*WORK TASK*: Would you copy the listing below exactly, keeping the pictures out?

⁂

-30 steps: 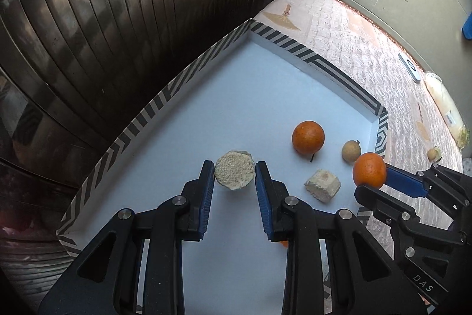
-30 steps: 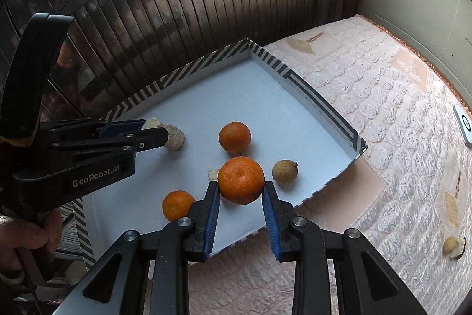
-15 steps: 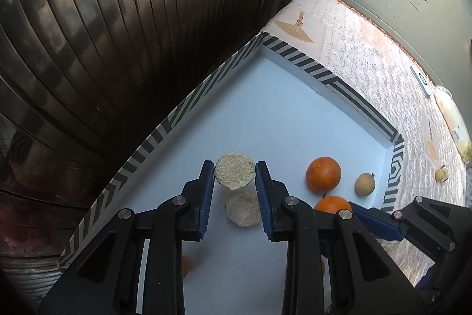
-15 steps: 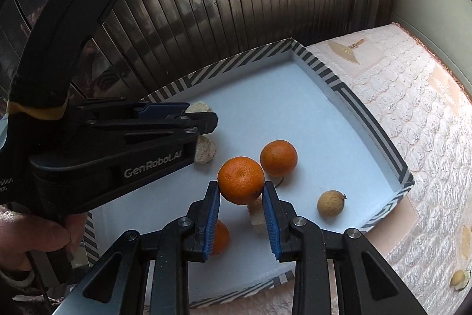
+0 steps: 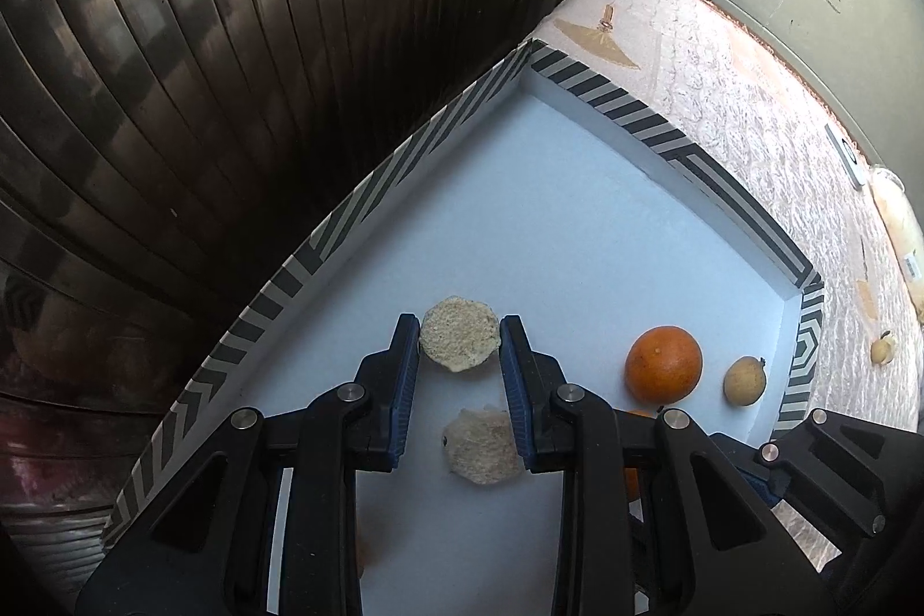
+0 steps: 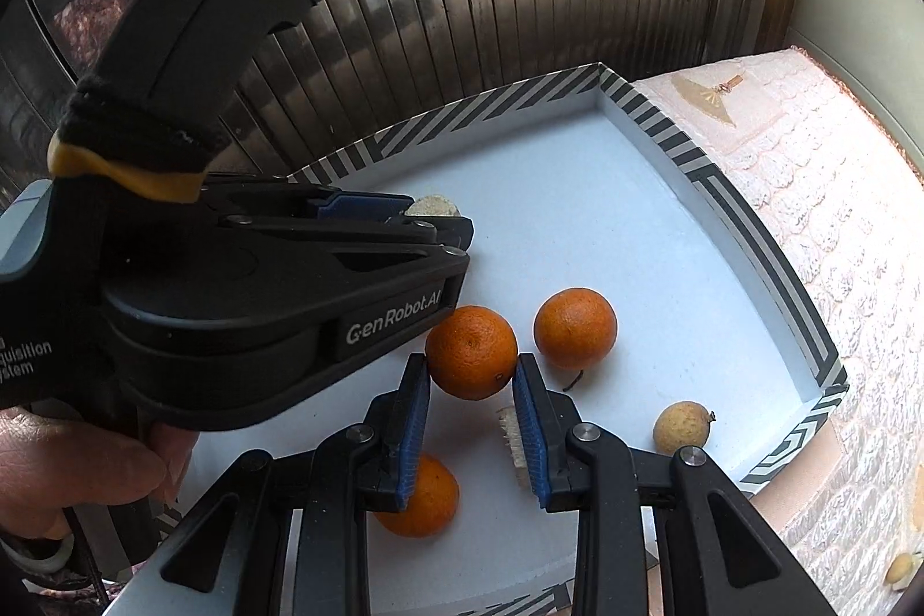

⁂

*WRITTEN RESPONSE*:
-30 steps: 
-30 steps: 
-15 steps: 
-15 steps: 
+0 steps: 
+0 steps: 

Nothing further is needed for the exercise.